=== Exercise directions ===
Pull out of the data below the stretch of lines bounded by the one containing "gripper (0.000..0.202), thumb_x" and the one containing "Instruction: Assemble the", both bounds included, unchanged.

[Data excerpts]
*** Begin section ***

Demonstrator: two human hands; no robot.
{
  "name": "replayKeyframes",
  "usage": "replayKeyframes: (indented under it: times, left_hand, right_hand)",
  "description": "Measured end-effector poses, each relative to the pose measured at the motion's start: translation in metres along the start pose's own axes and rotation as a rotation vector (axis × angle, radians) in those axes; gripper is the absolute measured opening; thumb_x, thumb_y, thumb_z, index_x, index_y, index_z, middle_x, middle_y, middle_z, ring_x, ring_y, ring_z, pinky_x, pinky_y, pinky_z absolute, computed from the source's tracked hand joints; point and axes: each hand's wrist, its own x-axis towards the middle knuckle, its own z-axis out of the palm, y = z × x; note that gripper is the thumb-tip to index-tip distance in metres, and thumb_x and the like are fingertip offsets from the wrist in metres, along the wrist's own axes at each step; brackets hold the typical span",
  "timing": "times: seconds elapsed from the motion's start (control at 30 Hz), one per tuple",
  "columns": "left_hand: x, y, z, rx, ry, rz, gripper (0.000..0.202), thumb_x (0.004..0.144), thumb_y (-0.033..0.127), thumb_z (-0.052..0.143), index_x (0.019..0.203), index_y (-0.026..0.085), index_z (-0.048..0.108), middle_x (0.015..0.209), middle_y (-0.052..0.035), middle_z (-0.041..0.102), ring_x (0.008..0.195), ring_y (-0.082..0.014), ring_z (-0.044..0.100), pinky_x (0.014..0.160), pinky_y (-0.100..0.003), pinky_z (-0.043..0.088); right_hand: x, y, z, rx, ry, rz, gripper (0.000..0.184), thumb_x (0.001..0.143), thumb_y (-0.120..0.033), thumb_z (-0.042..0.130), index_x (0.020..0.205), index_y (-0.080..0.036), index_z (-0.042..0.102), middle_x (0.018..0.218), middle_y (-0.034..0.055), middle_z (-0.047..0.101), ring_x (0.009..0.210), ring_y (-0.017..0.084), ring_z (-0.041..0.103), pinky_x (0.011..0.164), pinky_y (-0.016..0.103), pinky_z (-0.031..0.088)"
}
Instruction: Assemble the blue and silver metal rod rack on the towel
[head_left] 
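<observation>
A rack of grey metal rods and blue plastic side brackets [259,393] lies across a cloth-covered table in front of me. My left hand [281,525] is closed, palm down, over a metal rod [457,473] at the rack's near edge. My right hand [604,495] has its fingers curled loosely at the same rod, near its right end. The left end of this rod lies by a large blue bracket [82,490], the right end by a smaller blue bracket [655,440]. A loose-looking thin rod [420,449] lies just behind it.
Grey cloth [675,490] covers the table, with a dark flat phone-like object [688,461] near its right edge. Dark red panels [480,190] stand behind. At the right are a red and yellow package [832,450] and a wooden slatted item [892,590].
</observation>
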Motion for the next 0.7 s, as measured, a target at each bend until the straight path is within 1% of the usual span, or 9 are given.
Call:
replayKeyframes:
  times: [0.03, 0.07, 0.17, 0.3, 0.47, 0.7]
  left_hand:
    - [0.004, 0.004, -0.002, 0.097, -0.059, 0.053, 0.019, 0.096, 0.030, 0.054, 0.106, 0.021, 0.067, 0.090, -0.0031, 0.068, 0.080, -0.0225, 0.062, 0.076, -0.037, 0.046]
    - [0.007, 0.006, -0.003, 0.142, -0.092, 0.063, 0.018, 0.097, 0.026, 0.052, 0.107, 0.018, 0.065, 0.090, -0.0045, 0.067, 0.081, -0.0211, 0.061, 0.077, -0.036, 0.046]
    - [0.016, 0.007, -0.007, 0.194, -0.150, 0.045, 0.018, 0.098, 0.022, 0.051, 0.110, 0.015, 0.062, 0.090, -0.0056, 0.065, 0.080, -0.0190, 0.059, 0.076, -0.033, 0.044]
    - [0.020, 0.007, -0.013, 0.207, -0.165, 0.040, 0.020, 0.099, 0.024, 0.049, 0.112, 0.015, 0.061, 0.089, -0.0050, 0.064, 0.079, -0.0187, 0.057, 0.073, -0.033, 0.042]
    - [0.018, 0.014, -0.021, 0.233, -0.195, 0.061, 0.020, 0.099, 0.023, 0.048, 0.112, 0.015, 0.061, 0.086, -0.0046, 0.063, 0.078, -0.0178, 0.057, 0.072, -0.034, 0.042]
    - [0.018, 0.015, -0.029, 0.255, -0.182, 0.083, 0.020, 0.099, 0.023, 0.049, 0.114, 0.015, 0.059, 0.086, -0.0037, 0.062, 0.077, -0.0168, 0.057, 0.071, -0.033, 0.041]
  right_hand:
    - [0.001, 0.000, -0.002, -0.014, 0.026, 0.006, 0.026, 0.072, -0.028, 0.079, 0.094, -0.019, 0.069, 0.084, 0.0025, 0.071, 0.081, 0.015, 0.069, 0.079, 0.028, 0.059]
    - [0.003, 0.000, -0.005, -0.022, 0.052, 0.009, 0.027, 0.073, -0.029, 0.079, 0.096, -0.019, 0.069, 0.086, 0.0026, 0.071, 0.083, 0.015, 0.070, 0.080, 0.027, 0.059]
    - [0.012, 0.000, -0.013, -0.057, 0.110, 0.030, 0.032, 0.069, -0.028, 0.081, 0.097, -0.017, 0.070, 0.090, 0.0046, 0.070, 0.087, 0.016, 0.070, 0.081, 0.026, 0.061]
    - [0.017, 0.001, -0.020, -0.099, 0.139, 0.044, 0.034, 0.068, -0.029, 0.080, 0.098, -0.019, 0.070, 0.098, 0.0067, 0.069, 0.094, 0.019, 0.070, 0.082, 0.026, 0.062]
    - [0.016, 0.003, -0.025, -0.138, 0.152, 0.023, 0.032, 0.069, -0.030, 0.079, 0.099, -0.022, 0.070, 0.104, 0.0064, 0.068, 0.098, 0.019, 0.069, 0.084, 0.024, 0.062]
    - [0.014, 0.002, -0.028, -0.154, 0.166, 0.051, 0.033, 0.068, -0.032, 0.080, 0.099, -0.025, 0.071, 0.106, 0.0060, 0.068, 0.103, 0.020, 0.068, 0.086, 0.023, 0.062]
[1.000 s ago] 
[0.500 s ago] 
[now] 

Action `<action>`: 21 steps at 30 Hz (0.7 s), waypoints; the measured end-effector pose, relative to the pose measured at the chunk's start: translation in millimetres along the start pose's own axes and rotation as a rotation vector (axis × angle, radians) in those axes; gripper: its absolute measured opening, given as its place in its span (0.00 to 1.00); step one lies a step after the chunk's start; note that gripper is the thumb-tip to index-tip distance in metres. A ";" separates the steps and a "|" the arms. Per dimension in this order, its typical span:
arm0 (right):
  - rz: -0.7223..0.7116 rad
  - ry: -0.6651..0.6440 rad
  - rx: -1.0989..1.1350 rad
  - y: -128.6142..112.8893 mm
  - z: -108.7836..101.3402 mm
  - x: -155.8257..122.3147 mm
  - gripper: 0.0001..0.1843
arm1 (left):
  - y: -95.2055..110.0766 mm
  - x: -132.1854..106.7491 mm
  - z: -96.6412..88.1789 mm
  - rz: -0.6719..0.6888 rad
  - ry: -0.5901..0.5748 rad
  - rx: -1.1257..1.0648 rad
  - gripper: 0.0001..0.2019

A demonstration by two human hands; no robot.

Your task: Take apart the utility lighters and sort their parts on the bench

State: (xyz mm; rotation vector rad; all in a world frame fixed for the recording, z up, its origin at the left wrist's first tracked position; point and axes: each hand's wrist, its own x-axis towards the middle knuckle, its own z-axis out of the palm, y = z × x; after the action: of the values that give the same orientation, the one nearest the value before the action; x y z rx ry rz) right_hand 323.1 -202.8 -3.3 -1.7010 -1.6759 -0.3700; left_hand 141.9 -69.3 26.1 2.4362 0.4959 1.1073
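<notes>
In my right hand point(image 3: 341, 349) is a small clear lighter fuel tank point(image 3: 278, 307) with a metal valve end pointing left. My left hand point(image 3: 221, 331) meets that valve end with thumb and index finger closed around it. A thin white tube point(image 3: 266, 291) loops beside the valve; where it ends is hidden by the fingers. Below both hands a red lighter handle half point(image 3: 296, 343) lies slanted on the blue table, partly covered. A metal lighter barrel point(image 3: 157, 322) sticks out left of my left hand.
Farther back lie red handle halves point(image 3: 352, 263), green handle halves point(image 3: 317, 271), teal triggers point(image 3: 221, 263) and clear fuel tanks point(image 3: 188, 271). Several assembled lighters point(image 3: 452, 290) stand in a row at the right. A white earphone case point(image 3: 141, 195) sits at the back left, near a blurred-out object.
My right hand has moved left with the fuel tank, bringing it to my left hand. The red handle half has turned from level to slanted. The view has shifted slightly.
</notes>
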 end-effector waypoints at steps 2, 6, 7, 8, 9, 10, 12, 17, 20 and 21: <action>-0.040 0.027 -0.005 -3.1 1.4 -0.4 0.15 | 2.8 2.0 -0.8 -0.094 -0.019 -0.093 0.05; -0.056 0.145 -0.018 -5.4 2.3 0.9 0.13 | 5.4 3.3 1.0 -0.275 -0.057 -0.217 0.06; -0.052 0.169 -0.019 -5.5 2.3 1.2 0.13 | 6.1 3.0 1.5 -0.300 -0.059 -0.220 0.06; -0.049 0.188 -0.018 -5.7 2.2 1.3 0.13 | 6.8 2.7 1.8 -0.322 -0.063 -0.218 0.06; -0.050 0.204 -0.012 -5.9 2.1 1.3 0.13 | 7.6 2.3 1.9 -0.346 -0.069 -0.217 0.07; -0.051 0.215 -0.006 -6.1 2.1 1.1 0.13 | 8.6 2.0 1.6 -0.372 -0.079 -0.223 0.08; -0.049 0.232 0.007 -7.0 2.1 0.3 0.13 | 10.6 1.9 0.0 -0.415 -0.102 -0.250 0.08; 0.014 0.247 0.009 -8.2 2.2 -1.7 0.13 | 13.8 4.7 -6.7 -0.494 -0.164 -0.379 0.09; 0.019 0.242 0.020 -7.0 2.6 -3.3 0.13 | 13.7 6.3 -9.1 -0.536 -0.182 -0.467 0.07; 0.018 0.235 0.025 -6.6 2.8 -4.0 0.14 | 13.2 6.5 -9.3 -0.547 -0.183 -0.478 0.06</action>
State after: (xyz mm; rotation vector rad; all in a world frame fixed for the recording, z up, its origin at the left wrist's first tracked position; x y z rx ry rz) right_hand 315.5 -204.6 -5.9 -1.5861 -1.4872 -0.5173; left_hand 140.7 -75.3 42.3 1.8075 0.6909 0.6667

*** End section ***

=== Response area ===
  "columns": "left_hand: x, y, z, rx, ry, rz, gripper (0.000..0.202), thumb_x (0.004..0.144), thumb_y (-0.033..0.127), thumb_z (-0.052..0.143), index_x (0.019..0.203), index_y (-0.026..0.085), index_z (-0.048..0.108), middle_x (0.015..0.209), middle_y (-0.052..0.035), middle_z (-0.041..0.102), ring_x (0.008..0.195), ring_y (-0.082..0.014), ring_z (-0.044..0.100), pinky_x (0.014..0.160), pinky_y (-0.100..0.003), pinky_z (-0.043..0.088); right_hand: x, y, z, rx, ry, rz, gripper (0.000..0.184), thumb_x (0.001..0.143), thumb_y (-0.120..0.033), thumb_z (-0.042..0.130), index_x (0.020..0.205), index_y (-0.080..0.036), index_z (-0.042..0.102), middle_x (0.018..0.218), middle_y (-0.034..0.055), middle_z (-0.047..0.101), ring_x (0.009..0.210), ring_y (-0.017..0.084), ring_z (-0.041..0.103), pinky_x (0.011..0.164), pinky_y (-0.016..0.103), pinky_z (-0.031..0.088)"
}
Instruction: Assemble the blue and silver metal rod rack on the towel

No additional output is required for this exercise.